The resolution includes the “South Park Stormwater Program” listed in Seattle Public Utilities. This project is to install a pump station to control flooding in South Park.

There is however a related project in SDOT called the “SPU Drainage Partnership—South Park”. The SDOT 2022-2027 Capital Improvement Program notes, regarding the pump station, “However, that alone will not control flooding. Many streets in the area are in poor condition and don’t have a street drainage collection system. This funding allows SPU and SDOT to partner to install the needed collection systems and repair the deteriorated roads.”

To ensure the SDOT portion of the project is also included in this enhanced review, I sponsored an Amendment to add this SDOT project to the Watch List.

 

Chinatown/International District Walk

Last Saturday night last, I joined the weekly public safety walk in the Chinatown International District.  CID Community Watch was started in June 2020 by Matthew Toles, shortly after vandals smashed their way through several businesses in the Chinatown/International District during protests against racism and police brutality.

Volunteers from the group started patrolling the neighborhood, hoping their visibility would make the neighborhood less of a target for crime or unsafe behavior.  They recently received a grant to teach self-defense workshops for seniors and situational awareness. The workshops will begin in April.

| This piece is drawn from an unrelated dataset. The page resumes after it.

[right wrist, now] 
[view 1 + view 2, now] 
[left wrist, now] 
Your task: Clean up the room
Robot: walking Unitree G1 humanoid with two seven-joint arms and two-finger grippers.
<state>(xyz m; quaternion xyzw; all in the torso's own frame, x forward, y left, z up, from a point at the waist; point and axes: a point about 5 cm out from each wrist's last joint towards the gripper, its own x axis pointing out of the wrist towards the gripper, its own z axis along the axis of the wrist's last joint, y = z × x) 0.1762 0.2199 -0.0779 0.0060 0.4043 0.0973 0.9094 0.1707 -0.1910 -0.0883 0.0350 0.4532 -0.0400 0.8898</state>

I enjoyed talking to these community members and thanking them for doing their part to promote community safety, every Saturday night rain or shine, for almost two years.  They hand out water, food, and check on the well-being of people living unsheltered in the CID, going tent to tent all along Jackson.  They have resolved conflicts that could otherwise turn into violence and they have provided life-saving assistance to their neighbors.  I know that they are also excited the SPD has a new officer, assigned to the King Sector (CID), who is Chinese American and speaks three dialects of Chinese:  Mandarin, Taishanese, and Cantonese.

 

City Hall Park Land Transfer

At the end of last year, then-Mayor Durkan proposed a transfer of land between the City and King County.  King County would receive City Hall Park, an important and rare open space in south downtown, and the City would receive thirteen much smaller properties scattered around the City, including three properties in South Park, and two in West Seattle.  You can find a list of the properties  here.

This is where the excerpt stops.